VOLQ still creates an “effective 30-day forward” volatility by computing a pro-rata volatility from some expiries shorter than 30 days and others that are longer than 30 days. To do this, VOLQ uses four consecutive weekly contracts (i.e., four “terms”) with Friday expirations that range anywhere from 16 days to 43 days from the current date to extrapolate implied volatility for 30 days.
But, it adds a concept of “precisely-at-the-money” options by first creating a forward index price that represents the expected Nasdaq-100 future index price based on market-determined put/call parity. Second, VOLQ chooses puts and calls from two 25-point strikes above and below the forward price, thereby eliminating the skew problem and excluding less liquid OTM options from the calculation.
This means that VOLQ also includes put and call prices that are both ITM and OTM, but only those that are closest to ATM. Overall, VOLQ utilizes 32 distinct contracts to come up with an estimate of annualized implied volatility.
It then pro-rata weights those contracts so that the implied volatility represents a strike price exactly equal to the spot index with 30 days until expiry.
If you’re interested, full details on the math are here. But the way it works is shown visually in Chart 5:
- Puts and calls from two 25-point strikes each side of the forward Nasdaq-100 index price are used (blue dots), excluding the rest of the volatility “surface.”
- Weekly expiries from two weeks each side of 30 days are used (blue lines).
- The contracts closer to the precisely at the money virtual option (purple dot) are more heavily weighted too.

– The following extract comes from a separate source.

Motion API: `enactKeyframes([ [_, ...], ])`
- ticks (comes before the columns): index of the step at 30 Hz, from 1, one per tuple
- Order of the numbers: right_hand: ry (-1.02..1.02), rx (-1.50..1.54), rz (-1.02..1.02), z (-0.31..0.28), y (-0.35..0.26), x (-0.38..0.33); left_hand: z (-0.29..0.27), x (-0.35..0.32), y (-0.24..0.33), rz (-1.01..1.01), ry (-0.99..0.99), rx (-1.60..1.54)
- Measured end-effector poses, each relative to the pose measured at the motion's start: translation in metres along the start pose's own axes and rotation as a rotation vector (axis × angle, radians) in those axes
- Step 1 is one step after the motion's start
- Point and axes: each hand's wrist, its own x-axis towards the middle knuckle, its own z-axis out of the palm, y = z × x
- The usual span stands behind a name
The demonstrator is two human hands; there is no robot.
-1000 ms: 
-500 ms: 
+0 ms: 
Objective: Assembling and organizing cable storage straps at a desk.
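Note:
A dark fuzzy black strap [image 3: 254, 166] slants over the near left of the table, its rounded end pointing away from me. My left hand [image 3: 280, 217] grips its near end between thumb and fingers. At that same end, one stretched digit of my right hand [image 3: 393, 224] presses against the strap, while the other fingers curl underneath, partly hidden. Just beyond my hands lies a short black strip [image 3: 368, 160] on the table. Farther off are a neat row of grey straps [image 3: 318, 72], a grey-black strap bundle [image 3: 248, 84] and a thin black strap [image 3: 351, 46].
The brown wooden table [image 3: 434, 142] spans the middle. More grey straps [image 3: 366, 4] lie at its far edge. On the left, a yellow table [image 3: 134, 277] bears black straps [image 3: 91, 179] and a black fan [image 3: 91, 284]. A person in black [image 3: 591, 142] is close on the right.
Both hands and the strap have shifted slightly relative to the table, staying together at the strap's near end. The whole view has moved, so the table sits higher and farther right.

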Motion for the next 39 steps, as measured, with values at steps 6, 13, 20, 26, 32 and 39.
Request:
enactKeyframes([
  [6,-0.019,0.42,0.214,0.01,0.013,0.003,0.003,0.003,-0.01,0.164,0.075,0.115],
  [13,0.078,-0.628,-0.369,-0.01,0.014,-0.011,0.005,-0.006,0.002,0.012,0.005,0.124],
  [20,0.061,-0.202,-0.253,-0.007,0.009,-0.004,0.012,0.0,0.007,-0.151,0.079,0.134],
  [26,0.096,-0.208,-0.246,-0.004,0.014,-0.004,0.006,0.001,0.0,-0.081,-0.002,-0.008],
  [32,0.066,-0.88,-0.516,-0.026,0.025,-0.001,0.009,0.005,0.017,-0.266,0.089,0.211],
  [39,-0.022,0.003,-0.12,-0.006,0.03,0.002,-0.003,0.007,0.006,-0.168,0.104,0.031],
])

Chart 5: How VOLQ gets a “precisely at-the-money” implied volatility
VOLQ is the superior way to measure volatility on the Nasdaq-100
All these changes make VOLQ a better volatility indicator for the market.
Table 1: Comparing VOLQ to VIX
Volatility from options on | Options trade on | Future on | Excludes Skew | Liquid contracts | Puts and Calls | 30 day forward volatility | |
VOLQ | Nasdaq-100 Index | PHLX, ISE, GEMX | CME | YES | YES | YES (all near ATM) | YES |
VIX | S&P500 Index | Cboe | Cboe Futures Exchange | NO(OTM contracts) | NO | YES*(ATM & 1-side OTM) | YES |
It’s also a much better hedge for investors owning a portfolio of Nasdaq stocks.